Il s'agit là résolument d'une légende populaire plutôt que d'un événement documenté, préservée par la tradition orale puis par une hagiographie populaire tardive, et non par un quelconque témoignage contemporain. Ce que l'Église a affirmé, en tolérant puis en bénissant finalement des siècles de dévotion locale à Notburga, ce n'est pas la physique littérale d'une faucille flottante, mais la conviction sous-jacente que défend l'histoire: que les travailleurs, quelle que soit l'humilité de leur condition, ont droit à la dignité, au repos et à un traitement équitable — un message qui fit de Notburga une figure durable de réconfort et de plaidoyer pour les ouvriers agricoles du monde alpin depuis plus de sept cents ans.

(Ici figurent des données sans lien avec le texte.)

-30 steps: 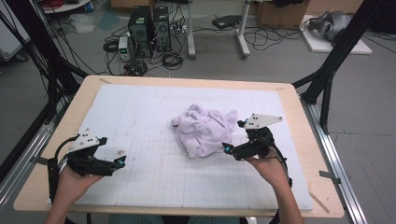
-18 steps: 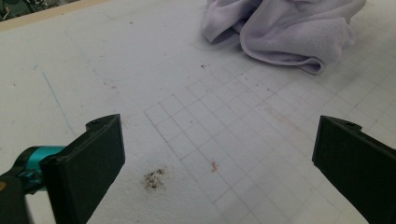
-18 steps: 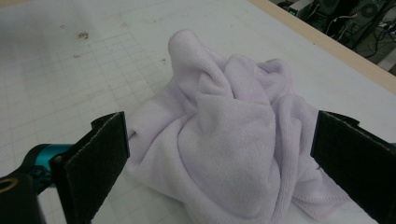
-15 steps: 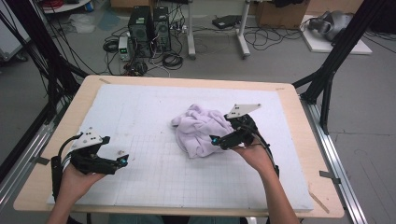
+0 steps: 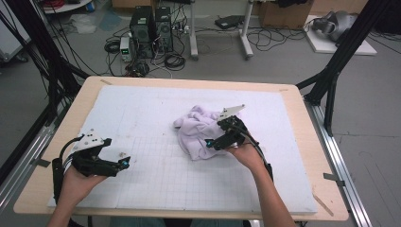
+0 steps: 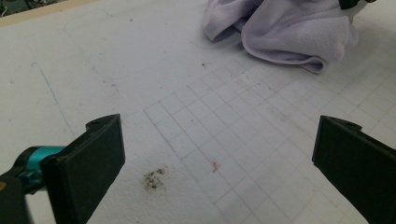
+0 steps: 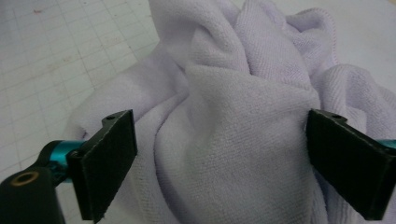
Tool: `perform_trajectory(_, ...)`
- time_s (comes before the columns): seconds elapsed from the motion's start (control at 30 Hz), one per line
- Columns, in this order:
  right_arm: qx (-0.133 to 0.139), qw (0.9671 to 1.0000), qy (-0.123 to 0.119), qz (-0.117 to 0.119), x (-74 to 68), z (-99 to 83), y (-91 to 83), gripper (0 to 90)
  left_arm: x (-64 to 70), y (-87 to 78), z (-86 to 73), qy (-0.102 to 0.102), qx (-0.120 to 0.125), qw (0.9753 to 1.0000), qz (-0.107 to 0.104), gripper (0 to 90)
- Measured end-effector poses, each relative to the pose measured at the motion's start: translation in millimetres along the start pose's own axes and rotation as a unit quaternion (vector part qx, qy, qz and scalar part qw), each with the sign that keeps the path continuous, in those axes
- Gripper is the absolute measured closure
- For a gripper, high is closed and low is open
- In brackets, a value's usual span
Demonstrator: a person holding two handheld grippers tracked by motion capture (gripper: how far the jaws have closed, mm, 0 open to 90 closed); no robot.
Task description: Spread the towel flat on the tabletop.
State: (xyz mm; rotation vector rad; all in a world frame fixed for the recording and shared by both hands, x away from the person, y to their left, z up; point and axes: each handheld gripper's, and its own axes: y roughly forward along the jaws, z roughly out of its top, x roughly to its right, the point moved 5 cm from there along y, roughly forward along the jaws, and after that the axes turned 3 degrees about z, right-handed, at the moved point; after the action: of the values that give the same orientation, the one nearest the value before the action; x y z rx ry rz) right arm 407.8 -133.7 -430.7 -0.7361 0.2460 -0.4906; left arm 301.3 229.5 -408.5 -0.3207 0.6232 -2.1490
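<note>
Crumpled lilac towel (image 5: 198, 131) on gridded table (image 5: 156, 175)

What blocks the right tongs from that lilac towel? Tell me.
Nothing visible does. The right tongs are open, their jaws on either side of a fold of the crumpled lilac towel on the white mat, with only cloth between them.

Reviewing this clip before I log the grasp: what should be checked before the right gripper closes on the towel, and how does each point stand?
1. Right gripper jaws open: ok, they stand wide apart.
2. Towel between those jaws: ok, a bunched fold sits between them.
3. Jaws deep enough on the fold: cannot tell.
4. Left gripper away from the towel: ok, open above the bare mat.
5. Towel lying fully on the mat, away from the table edge: ok.
</note>
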Motion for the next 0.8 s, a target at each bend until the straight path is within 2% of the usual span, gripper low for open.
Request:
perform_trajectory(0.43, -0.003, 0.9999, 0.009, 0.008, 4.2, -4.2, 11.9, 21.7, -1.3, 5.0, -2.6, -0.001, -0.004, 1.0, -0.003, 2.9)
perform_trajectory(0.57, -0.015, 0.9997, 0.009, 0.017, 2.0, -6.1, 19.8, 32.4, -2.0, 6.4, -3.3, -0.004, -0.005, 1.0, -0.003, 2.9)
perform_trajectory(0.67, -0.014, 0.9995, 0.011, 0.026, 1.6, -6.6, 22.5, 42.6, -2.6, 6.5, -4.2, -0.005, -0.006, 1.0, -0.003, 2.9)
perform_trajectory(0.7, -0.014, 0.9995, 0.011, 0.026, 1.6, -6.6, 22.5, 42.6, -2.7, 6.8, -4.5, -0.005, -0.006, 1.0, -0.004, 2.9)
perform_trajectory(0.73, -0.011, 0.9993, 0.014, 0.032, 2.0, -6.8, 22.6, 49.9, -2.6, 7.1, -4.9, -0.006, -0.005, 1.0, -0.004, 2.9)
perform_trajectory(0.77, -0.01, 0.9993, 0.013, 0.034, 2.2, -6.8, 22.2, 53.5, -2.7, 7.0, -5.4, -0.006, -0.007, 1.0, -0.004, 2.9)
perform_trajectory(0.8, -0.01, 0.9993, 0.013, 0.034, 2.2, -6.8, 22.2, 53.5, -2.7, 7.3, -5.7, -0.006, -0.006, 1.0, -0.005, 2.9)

Le détail de la cloche du soir compte plus qu'il n'y paraît d'abord. De nombreuses communautés médiévales européennes réglaient la journée de travail précisément par ce genre de signal communautaire, un repère fixe et entendu publiquement qui s'appliquait à tous, indépendamment de l'employeur ou du champ concerné — ce qui signifie que la résistance de Notburga n'était pas un simple entêtement personnel, mais un appel à une coutume partagée et reconnue que son employeur cherchait à contourner pour sa propre convenance. C'est en partie pourquoi cette histoire pesa d'un tel poids auprès des générations suivantes d'ouvriers : elle n'était pas présentée comme le grief privé d'une seule servante, mais comme la fidélité à une règle que toute la communauté était censée honorer ensemble.
Une sépulture laissée à la providence
Une autre tradition entourant Notburga concerne sa mort. Elle aurait demandé qu'après sa mort, son corps soit placé sur une charrette tirée par une paire de bœufs et enterré à l'endroit où les bœufs choisiraient de s'arrêter, plutôt qu'en un lieu désigné par une famille ou un protecteur cherchant à s'approprier ses restes par prestige. Les bœufs, selon le récit, portèrent son corps jusqu'à la chapelle de Saint-Rupert près d'Eben am Achensee, où ses reliques demeurent vénérées aujourd'hui.
Une sainte que le peuple canonisa avant Rome
Notburga ne fut jamais soumise à une canonisation moderne formelle. Sa sainteté repose plutôt sur la voie plus ancienne d'une vénération populaire large et durable — une forme de reconnaissance que l'Église a historiquement acceptée pour des figures dont la dévotion précède les procédures canoniques plus formalisées développées au cours des siècles suivants. Le pèlerinage et la dévotion locaux à son égard se développèrent régulièrement dans les siècles suivant sa mort en 1313, et sa fête, célébrée le 13 ou le 14 septembre selon la région, demeure une célébration locale importante dans tout le Tyrol, la Bavière et les régions alpines voisines.
On se souvient d'elle aujourd'hui comme de la sainte patronne des domestiques, des ouvriers agricoles et des travailleurs des champs — une distinction qui la démarque des nombreux saints issus de la noblesse, du clergé ou des ordres religieux. La sainteté de Notburga, telle que son histoire a été racontée et transmise pendant des siècles, s'est trouvée dans une cuisine ordinaire et un champ ordinaire, dans l'insistance obstinée que même l'ouvrière la plus modeste d'un foyer méritait à la fois la miséricorde envers autrui et le repos pour elle-même.